Gazans are facing new mass evacuation notices after the Israeli military said on Sunday that its ground assault in Gaza had expanded to include all of the Palestinian enclave.
On Monday, Israeli forces urged residents to evacuate central Gaza and the southern city of Khan Younis, which has since faced a campaign of heavy bombing. The IDF has posted an illustrative map with numbered conflict zones on social media, telling Palestinians to head south towards Rafah, which has also faced bombardment, or to the West of the strip.
“The IDF (Israel Defence Forces) continues to extend its ground operation against Hamas centers in all of the Gaza Strip,” spokesperson Rear Admiral Daniel Hagari told reporters in Tel Aviv. “The forces are coming face-to-face with terrorists and killing them,” Hagari added. Israel’s government spokesperson, Eylon Levy, claimed that the military has struck over 400 targets.
The Jabaliya refugee camp is also among Israel’s renewed targets. But locals—many of whom have already been evacuated from the North—say there are no safe places left to go. OCHA estimates that 1.8 million people have now been displaced in Gaza, amounting to 75% of the population.
The move comes two days after a temporary ceasefire between Israel and Hamas broke down on Friday, with both sides blaming each other for breaching the deal. During the seven-day pause, 105 hostages were released by Hamas, in exchange for 240 Palestinian women and children who were held in Israeli prisons.
On Sunday, Ismael al-Thawabteh, the director general of Gaza’s governmental media office, told Al Jazeera that as many as 700 Palestinians had been killed in a 24-hour period. As such, the Hamas-run health ministry in Gaza has said that a total of 15,523 Palestinians have been confirmed killed since Israel began its bombardment of Gaza. In Israel, 1200 were killed on Oct. 7 alongside 248 who were taken hostage by Hamas.
As the ground attack intensifies, here’s what to know about Israel’s latest evacuation orders.
Evacuation orders cause confusion
Israel initially dropped leaflets telling residents to evacuate the Southern Gaza area which is already hosting over 1.1 million refugees who fled from the North during the Israeli operation in Gaza city. Dina Matar, the chair of center for Palestine studies at the School of Oriental and African Studies in London, said that the initial evacuation orders were difficult for civilians to understand.
“The original leaflets had a QR code that they would have to use their phone to access and then read a very–almost dystopian–numbered map of Gaza,” says Matar. In the map, Gaza was divided into hundreds of numbered districts, with different areas designated as safe or unsafe. With internet connection being sporadic since the beginning of the war and electricity access highly limited, Matar says the map was inaccessible to many ordinary Gazans. Additionally, for the people who were able to access the map, the numerical labeling of the areas was difficult to understand. “Even for someone who knows every single neighborhood, it is difficult to navigate that map,” she says.

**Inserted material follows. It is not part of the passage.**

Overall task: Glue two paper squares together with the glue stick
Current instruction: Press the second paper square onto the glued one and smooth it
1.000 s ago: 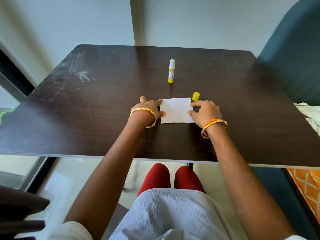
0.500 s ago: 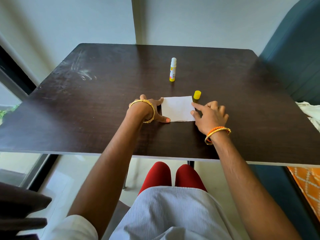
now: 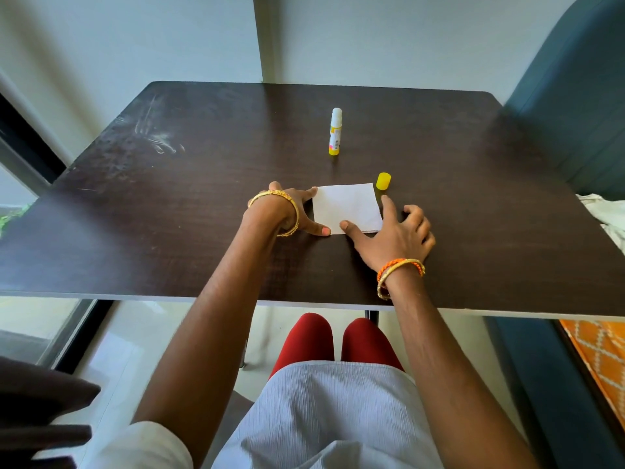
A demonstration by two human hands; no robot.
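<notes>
- The right hand (image 3: pixel 395 233) lies nearest, palm down on the dark surface (image 3: pixel 169 211), just off the near right corner of the paper squares (image 3: pixel 346 208). Its grip is spread: the thumb tip presses the near edge of the paper, the index finger runs straight up along the right edge, and the other fingers curl loosely on the wood, holding nothing.
- I judge this pose is meant to flatten and square up the sheets; a faint second edge shows at the near right corner, which suggests one square lies on the other, though I cannot tell whether glue is between them.
- The left hand (image 3: pixel 297 211) sits across the paper from the right grip, wrist raised and turned so its back faces the camera. Its grip is also spread, thumb at the near left corner, a fingertip touching the far left corner, pinching nothing. It likely pins that side so the sheets do not slide under the other hand's pressure.
- Just beyond the right index fingertip, near the paper's far right corner, stands the yellow cap (image 3: pixel 383 181), kept within easy reach for closing the stick.
- Farther off, well beyond both grips, the glue stick (image 3: pixel 335 132) stands upright and uncapped, out of the pressing hands' way.
</notes>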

Matar says that Israel has updated the leaflets today and since dropped leaflets naming specific regions in the west and south of Gaza for residents to flee to, but the complicated logistics of packing up and finding transport make it impossible for many. “Expecting people to move collectively, in a short period of time is difficult, given the fact that people don’t have many forms of transport except on foot or maybe on donkeys,” she says.
Even in the places that civilians have been encouraged to evacuate to, like Rafah in the South, there have been reports of Israeli bombs being dropped in civilian areas.
Food, water, and medicine remain in short supply
Food and clean water are also hard to come by in the strip, where aid trucks have been unable to meet the demand of a population of over two million people. During the truce between Israel and Hamas, which lasted one week, approximately 200 aid trucks entered the strip per day from Egypt. However, since the truce ended on Friday, the number of aid trucks permitted to enter has decreased. The Palestinian Red Cross last confirmed it had received 100 aid trucks on Saturday, Dec. 2 but has not announced receiving any aid trucks since.
“Clean water is a rare commodity,” says Matar. “People have to queue up and fill up cans of water in order for them to be able to drink it, use it for cooking, and things like that.”
Many of the displaced people who fled during Israel’s operation in the Northern part of the strip who were not able to find relatives or friends in the South who could open their homes to them are living in tents and using communal facilities. “People have to queue up to use facilities like the toilet, it’s a very rudimentary arrangement,” says Matar.
Residents have also been lacking essential medicines since the start of the war. In the South hospitals have been performing operations without anesthetics since October. The World Health Organization has warned that eventually disease will kill more people than the bombs as basic sanitation becomes impossible to maintain.
Diarrheal diseases are extremely common among populations living in crowded living conditions with unclean water, and are responsible for 15% of child deaths around the globe.
“Everybody everywhere has dire health needs now because they’re starving because they lack clean water and (they’re) crowded together,” the WHO’s Margaret Harris said at a U.N. briefing in Geneva on Nov. 28, referring to the situation in Gaza.